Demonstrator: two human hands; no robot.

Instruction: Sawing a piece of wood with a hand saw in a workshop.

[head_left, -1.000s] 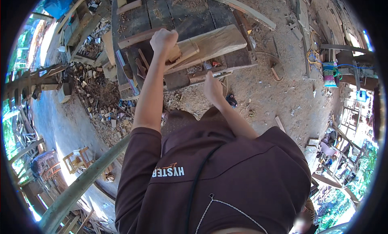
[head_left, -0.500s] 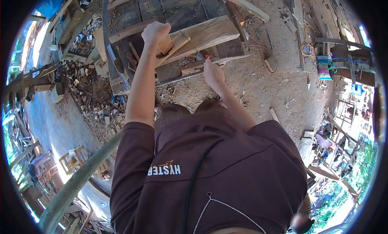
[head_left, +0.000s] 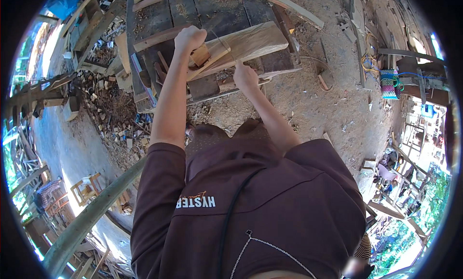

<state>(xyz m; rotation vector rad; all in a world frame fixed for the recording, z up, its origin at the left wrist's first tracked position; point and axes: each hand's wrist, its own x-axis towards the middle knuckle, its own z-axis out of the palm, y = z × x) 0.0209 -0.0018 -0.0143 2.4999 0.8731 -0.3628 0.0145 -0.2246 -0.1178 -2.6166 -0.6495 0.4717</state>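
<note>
The board [head_left: 256,43] lies on the surface [head_left: 159,21], near one o'clock in your view. It looks thick, so I think it is stiff and heavy. Hold it by both long sides, near its end at one o'clock, and watch for splinters. The stick [head_left: 214,60] beside it looks light and may snap, so pinch its middle. The block [head_left: 200,55] looks small and hard, easy to pick up by two sides.

Your left hand [head_left: 190,39], at eleven o'clock, has its fingers curled in a fist; you cannot tell if they grip something. Your right hand [head_left: 246,76] is near twelve o'clock, close to the board; you cannot tell if its fingers are closed or hold anything.
</note>
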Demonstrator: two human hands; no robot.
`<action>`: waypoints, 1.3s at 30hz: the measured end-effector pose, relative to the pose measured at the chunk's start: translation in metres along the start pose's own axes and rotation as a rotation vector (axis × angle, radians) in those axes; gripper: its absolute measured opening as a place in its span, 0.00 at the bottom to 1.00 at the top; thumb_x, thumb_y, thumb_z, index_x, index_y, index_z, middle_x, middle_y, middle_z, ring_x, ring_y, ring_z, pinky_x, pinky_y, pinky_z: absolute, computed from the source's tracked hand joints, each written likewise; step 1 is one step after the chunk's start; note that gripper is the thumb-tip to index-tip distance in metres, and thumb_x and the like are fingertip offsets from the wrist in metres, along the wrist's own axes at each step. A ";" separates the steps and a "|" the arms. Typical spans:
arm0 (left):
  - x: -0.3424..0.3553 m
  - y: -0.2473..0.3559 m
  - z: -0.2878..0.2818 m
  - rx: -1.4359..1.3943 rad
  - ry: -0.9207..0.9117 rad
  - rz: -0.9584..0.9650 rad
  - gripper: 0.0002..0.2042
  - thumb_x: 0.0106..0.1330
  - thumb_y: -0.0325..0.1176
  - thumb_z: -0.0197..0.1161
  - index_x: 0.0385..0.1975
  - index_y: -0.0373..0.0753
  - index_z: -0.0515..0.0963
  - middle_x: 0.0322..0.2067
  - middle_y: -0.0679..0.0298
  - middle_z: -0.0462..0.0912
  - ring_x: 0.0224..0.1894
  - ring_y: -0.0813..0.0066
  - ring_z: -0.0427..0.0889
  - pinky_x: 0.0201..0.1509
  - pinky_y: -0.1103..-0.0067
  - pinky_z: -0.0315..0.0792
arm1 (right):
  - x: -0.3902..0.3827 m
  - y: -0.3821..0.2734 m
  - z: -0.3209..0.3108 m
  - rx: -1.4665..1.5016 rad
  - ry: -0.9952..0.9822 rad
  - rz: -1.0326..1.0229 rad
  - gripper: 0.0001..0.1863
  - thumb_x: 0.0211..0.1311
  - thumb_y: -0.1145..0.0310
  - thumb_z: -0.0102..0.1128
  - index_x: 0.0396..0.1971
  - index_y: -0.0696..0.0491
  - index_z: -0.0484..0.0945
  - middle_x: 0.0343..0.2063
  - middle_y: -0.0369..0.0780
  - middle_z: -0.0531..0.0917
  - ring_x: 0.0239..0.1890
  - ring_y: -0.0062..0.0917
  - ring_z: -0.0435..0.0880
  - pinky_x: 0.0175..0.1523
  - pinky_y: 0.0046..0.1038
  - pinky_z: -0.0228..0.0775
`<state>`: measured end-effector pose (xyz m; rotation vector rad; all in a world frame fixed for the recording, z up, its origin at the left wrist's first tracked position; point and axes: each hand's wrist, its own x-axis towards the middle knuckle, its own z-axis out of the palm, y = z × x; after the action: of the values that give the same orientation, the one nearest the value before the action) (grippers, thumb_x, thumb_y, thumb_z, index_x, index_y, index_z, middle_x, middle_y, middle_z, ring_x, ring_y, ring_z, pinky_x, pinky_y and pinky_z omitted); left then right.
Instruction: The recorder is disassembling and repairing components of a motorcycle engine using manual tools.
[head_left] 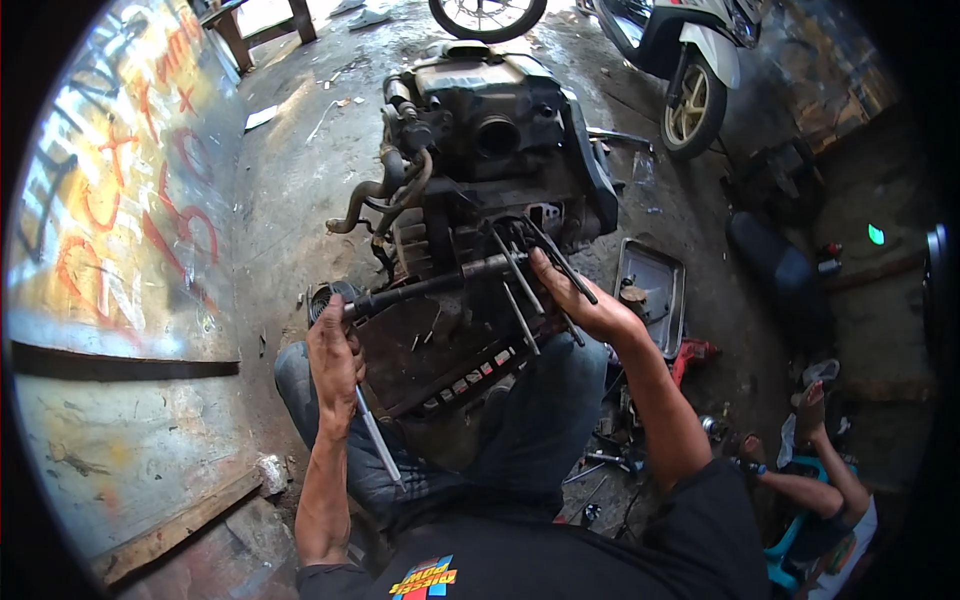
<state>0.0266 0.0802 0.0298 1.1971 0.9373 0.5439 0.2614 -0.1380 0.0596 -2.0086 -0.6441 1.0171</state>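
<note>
A dark engine [490, 130] with hoses and a round opening stands on the floor before me. A long dark bar [410, 294] with a silvery right end [487, 266] crosses its near side. My left hand [334, 350] is closed at the bar's left end, thumb on top, and a slim silver pen-like tool [378, 440] sticks out below its fingers. My right hand [590, 305] is by several long metal studs [522, 318] that rise from the engine. Its thumb lies at the bar's right end; the other fingers are mostly hidden. A dark greasy plate-like part [420, 350] lies between my knees.
A metal tray [652, 300] with parts stands right of the engine, near a red tool [692, 358] and scattered small tools. A white scooter [695, 90] is parked beyond. A painted panel [140, 190] borders the left. Another person's arm [815, 490] shows at lower right.
</note>
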 end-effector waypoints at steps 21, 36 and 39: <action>-0.067 -0.048 -0.032 -0.740 -0.215 -0.146 0.21 0.76 0.46 0.44 0.58 0.39 0.71 0.47 0.61 0.81 0.35 0.71 0.81 0.21 0.78 0.79 | -0.005 -0.025 -0.001 -0.022 -0.043 0.194 0.37 0.71 0.36 0.35 0.57 0.56 0.72 0.44 0.43 0.80 0.47 0.25 0.74 0.55 0.26 0.65; -0.115 0.038 -0.007 -0.105 -0.090 -0.331 0.17 0.78 0.48 0.41 0.41 0.38 0.66 0.20 0.73 0.56 0.11 0.92 0.50 0.06 0.91 0.45 | 0.004 0.003 0.008 -0.027 0.138 -0.239 0.33 0.75 0.45 0.31 0.32 0.64 0.68 0.17 0.43 0.62 0.23 0.30 0.60 0.33 0.39 0.61; -0.122 0.051 -0.001 -0.141 -0.085 -0.338 0.17 0.77 0.49 0.42 0.41 0.38 0.66 0.21 0.73 0.57 0.12 0.91 0.52 0.07 0.91 0.46 | 0.002 0.003 0.005 -0.024 0.098 -0.186 0.28 0.76 0.48 0.35 0.47 0.63 0.69 0.34 0.45 0.71 0.40 0.29 0.67 0.48 0.33 0.61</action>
<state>-0.0329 0.0006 0.1171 0.9035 0.9867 0.2806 0.2585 -0.1361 0.0538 -1.9649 -0.7771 0.8000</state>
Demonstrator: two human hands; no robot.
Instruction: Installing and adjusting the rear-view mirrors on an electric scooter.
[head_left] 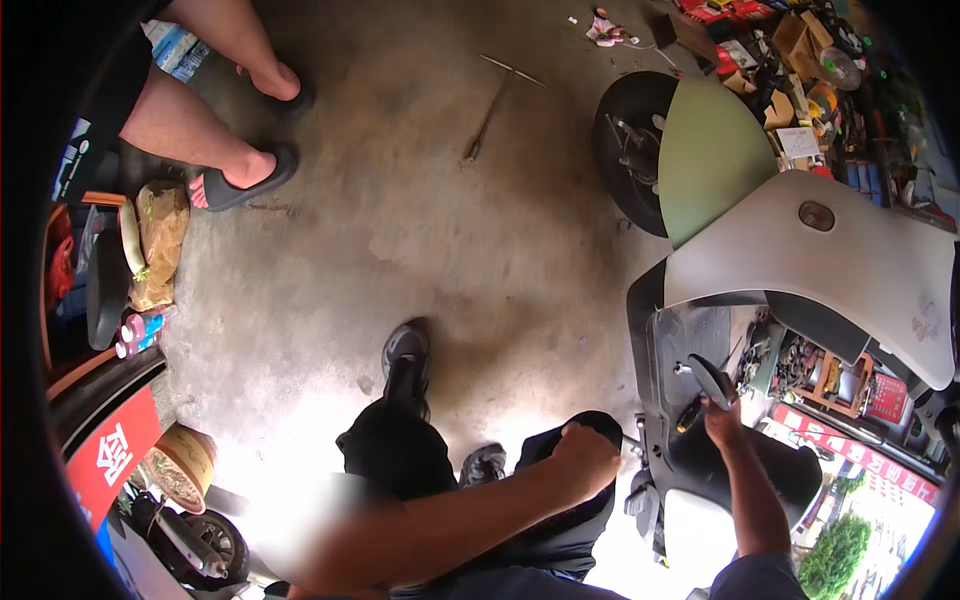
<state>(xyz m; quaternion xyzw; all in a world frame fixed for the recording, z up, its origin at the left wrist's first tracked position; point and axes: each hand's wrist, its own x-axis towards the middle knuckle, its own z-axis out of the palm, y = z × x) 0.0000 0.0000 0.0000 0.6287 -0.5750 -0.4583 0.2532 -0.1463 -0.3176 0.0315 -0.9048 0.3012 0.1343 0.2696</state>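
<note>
My left hand (590, 462) is closed, resting at my bent knee in dark trousers; whatever is inside its curled fingers, if anything, is hidden. Over the scooter's dark footboard, my right hand (723, 422) grips a dark oval mirror (711, 381) with a short metal stem, apparently a scooter mirror. Its far end points away from me. Close by that hand, a tool with an orange-and-black handle (688, 413) lies on the footboard. The scooter (810, 240) has a pale grey front panel and a green front mudguard (715, 150).
A T-handled wrench (492, 105) lies on the concrete floor ahead. Another person's sandalled feet (245, 180) stand at the far left. Boxes and loose parts (800, 75) crowd the far right. A paper bag (160, 240) and a planter (182, 468) line the left side.
</note>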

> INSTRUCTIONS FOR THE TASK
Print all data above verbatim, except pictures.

> YOUR RESPONSE
Demonstrator: two human hands; no robot.

Instruction: Sawing a piece of wood with a hand saw in a workshop.

[head_left, -1.000s] 
[head_left, -0.500s] 
[head_left, +0.000s] 

<state>(xyz m; rotation vector rad; all in a world frame fixed for the recording, z up, its origin at the left wrist's first tracked position; point and axes: each hand's wrist, its own x-axis towards the middle knuckle, its own z-axis out of the palm, y = z × x) 0.0209 -0.0018 -0.0143 2.4999 0.8731 -0.3628 0.0145 -0.2246 -0.1178 -2.6166 -0.6495 0.4717</state>
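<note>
The board [head_left: 256,43] lies on the surface [head_left: 159,21], near one o'clock in your view. It looks thick, so I think it is stiff and heavy. Hold it by both long sides, near its end at one o'clock, and watch for splinters. The stick [head_left: 214,60] beside it looks light and may snap, so pinch its middle. The block [head_left: 200,55] looks small and hard, easy to pick up by two sides.

Your left hand [head_left: 190,39], at eleven o'clock, has its fingers curled in a fist; you cannot tell if they grip something. Your right hand [head_left: 246,76] is near twelve o'clock, close to the board; you cannot tell if its fingers are closed or hold anything.
</note>
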Demonstrator: two human hands; no robot.
`<action>`: waypoints, 1.3s at 30hz: the measured end-effector pose, relative to the pose measured at the chunk's start: translation in metres along the start pose's own axes and rotation as a rotation vector (axis × angle, radians) in those axes; gripper: its absolute measured opening as a place in its span, 0.00 at the bottom to 1.00 at the top; thumb_x, thumb_y, thumb_z, index_x, index_y, index_z, middle_x, middle_y, middle_z, ring_x, ring_y, ring_z, pinky_x, pinky_y, pinky_z: absolute, computed from the source's tracked hand joints, each written likewise; step 1 is one step after the chunk's start; note that gripper is the thumb-tip to index-tip distance in metres, and thumb_x and the like are fingertip offsets from the wrist in metres, along the wrist's own axes at each step. A ";" separates the steps and a "|" the arms. Typical spans:
arm0 (left):
  - x: -0.3424..0.3553 m
  - y: -0.2473..0.3559 m
  - z: -0.2878..0.2818 m
  - rx: -1.4359..1.3943 rad
  - ry: -0.9207..0.9117 rad
  - rz: -0.9584..0.9650 rad
  - gripper: 0.0002..0.2042
  - thumb_x: 0.0106..0.1330
  - thumb_y: -0.0325..0.1176
  - thumb_z: -0.0197..0.1161
  - index_x: 0.0385..0.1975
  - index_y: -0.0373..0.0753
  - index_z: -0.0515..0.0963
  - middle_x: 0.0322..0.2067
  - middle_y: -0.0679..0.0298
  - middle_z: -0.0462..0.0912
  - ring_x: 0.0224..0.1894
  - ring_y: -0.0813..0.0066
  - ring_z: -0.0427..0.0889
  - pinky_x: 0.0201..0.1509
  - pinky_y: -0.1103..-0.0067
  - pinky_z: -0.0315..0.0792
arm1 (right):
  - x: -0.3902..0.3827 m
  - y: -0.3821..0.2734 m
  - z: -0.3209..0.3108 m
  - rx: -1.4665..1.5016 rad
  - ry: -0.9952..0.9822 rad
  - rz: -1.0326..1.0229 rad
  - gripper: 0.0001..0.1863
  - thumb_x: 0.0211..0.1311
  - thumb_y: -0.1145..0.0310
  - thumb_z: -0.0102..0.1128
  - index_x: 0.0396..0.1971
  - index_y: -0.0696..0.0491
  - index_z: -0.0484..0.0945
  - middle_x: 0.0343..0.2063
  - middle_y: -0.0369..0.0780
  - middle_z: -0.0531..0.0917
  - ring_x: 0.0239..0.1890
  - ring_y: -0.0062..0.0917
  - ring_z: -0.0435..0.0880
  - pinky_x: 0.0175..0.1523
  - pinky_y: 0.0046..0.1038
  - pinky_z: -0.0228..0.0775
`<state>`: measured end-effector pose (xyz m; rotation vector rad; all in a world frame fixed for the recording, z up, its origin at the left wrist's first tracked position; point and axes: each hand's wrist, its own x-axis towards the middle knuckle, its own z-axis out of the palm, y = z × x; after the action: of the values that give the same orientation, the one nearest the value before the action) (grippers, thumb_x, thumb_y, thumb_z, index_x, index_y, index_z, middle_x, middle_y, middle_z, ring_x, ring_y, ring_z, pinky_x, pinky_y and pinky_z omitted); left then right.
Instruction: The recorder is disassembling and repairing components of a motorcycle engine using manual tools.
[head_left] 
<state>0.0266 0.0802 0.0298 1.1971 0.9373 0.5439 0.2614 -0.1380 0.0596 -2.0086 -0.6441 1.0171</state>
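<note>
A dark engine [490, 130] with hoses and a round opening stands on the floor before me. A long dark bar [410, 294] with a silvery right end [487, 266] crosses its near side. My left hand [334, 350] is closed at the bar's left end, thumb on top, and a slim silver pen-like tool [378, 440] sticks out below its fingers. My right hand [590, 305] is by several long metal studs [522, 318] that rise from the engine. Its thumb lies at the bar's right end; the other fingers are mostly hidden. A dark greasy plate-like part [420, 350] lies between my knees.
A metal tray [652, 300] with parts stands right of the engine, near a red tool [692, 358] and scattered small tools. A white scooter [695, 90] is parked beyond. A painted panel [140, 190] borders the left. Another person's arm [815, 490] shows at lower right.
</note>
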 end-effector waypoints at steps 21, 36 and 39: <action>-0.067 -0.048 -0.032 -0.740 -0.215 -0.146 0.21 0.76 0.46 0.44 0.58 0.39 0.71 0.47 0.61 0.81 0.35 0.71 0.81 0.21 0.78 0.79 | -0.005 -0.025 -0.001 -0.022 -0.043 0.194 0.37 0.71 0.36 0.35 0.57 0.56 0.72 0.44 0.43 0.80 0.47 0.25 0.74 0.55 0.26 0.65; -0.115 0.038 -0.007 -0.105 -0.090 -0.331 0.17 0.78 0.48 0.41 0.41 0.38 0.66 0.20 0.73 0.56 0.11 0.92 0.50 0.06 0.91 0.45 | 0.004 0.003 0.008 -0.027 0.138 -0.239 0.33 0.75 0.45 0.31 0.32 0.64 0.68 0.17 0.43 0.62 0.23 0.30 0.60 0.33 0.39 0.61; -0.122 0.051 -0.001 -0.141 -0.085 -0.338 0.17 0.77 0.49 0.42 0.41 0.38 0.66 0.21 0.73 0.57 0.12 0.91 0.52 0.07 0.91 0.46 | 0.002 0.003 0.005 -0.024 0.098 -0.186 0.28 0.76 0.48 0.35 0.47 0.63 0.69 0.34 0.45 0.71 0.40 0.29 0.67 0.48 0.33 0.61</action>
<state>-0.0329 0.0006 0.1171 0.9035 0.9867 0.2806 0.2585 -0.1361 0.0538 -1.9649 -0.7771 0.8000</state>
Demonstrator: two human hands; no robot.
Instruction: Installing and adjusting the rear-view mirrors on an electric scooter.
[head_left] 
<state>(xyz m; quaternion xyzw; all in a world frame fixed for the recording, z up, its origin at the left wrist's first tracked position; point and axes: each hand's wrist, its own x-axis towards the middle knuckle, its own z-axis out of the palm, y = z × x) 0.0000 0.0000 0.0000 0.6287 -0.5750 -0.4583 0.2532 -0.1463 -0.3176 0.0315 -0.9048 0.3012 0.1343 0.2696</state>
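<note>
My left hand (590, 462) is closed, resting at my bent knee in dark trousers; whatever is inside its curled fingers, if anything, is hidden. Over the scooter's dark footboard, my right hand (723, 422) grips a dark oval mirror (711, 381) with a short metal stem, apparently a scooter mirror. Its far end points away from me. Close by that hand, a tool with an orange-and-black handle (688, 413) lies on the footboard. The scooter (810, 240) has a pale grey front panel and a green front mudguard (715, 150).
A T-handled wrench (492, 105) lies on the concrete floor ahead. Another person's sandalled feet (245, 180) stand at the far left. Boxes and loose parts (800, 75) crowd the far right. A paper bag (160, 240) and a planter (182, 468) line the left side.
</note>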

The requested output is complete.